> [WHAT IS EXPECTED]: Where does the word "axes" show up in the data? Please find each such line and copy it.

========================

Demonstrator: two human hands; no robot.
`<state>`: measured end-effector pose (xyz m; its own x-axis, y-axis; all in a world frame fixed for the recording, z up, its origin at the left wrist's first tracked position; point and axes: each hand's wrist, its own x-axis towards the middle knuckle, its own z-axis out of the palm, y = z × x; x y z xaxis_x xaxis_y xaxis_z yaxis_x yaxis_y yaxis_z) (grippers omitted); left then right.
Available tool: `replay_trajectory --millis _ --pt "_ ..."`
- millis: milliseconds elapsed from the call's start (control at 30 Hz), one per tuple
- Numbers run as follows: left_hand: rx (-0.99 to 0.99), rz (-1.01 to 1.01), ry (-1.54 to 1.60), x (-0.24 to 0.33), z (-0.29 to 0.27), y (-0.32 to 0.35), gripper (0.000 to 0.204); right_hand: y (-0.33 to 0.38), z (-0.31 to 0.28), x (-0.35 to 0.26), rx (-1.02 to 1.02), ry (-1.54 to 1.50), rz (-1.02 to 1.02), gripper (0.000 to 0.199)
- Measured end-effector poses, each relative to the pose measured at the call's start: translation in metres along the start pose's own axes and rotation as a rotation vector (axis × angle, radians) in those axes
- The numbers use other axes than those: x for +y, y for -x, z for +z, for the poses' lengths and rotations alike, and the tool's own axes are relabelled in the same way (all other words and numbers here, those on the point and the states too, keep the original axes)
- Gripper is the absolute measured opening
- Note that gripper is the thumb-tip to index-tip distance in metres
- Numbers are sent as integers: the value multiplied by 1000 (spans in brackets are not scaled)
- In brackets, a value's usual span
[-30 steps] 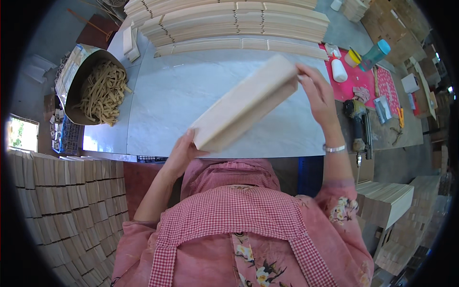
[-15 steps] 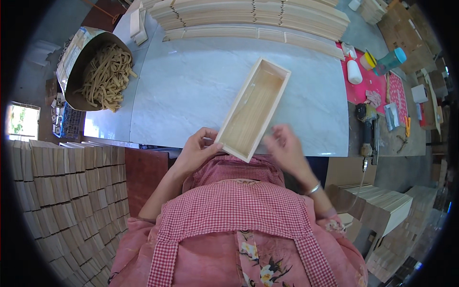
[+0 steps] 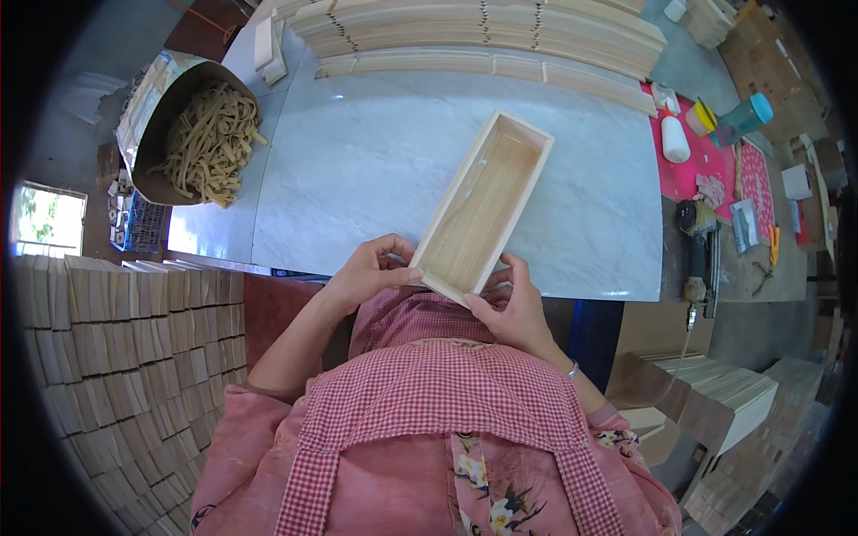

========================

> [TASK RESULT]:
`<state>`: measured end-effector pose (xyz m; its own x-axis, y-axis; all in a world frame fixed for the recording, z up, its origin at the left wrist's first tracked position; point and axes: each hand's wrist, its own x-axis towards the middle knuckle, its own z-axis out of the palm, y = z × x; x y z xaxis_x xaxis_y xaxis_z yaxis_x yaxis_y yaxis_z) (grippers omitted); left then right.
- Measured end-effector poses, each relative to the pose measured at the call's start: translation in metres along the start pose's own axes and rotation as a rotation vector (axis × angle, radians) in those axes
- The numbers use other axes than those: x for +y, y for -x, z for +z, for the poses' lengths and rotations alike, and the tool's own axes are relabelled in the same way (all other words and numbers here, those on the point and the states too, keep the original axes)

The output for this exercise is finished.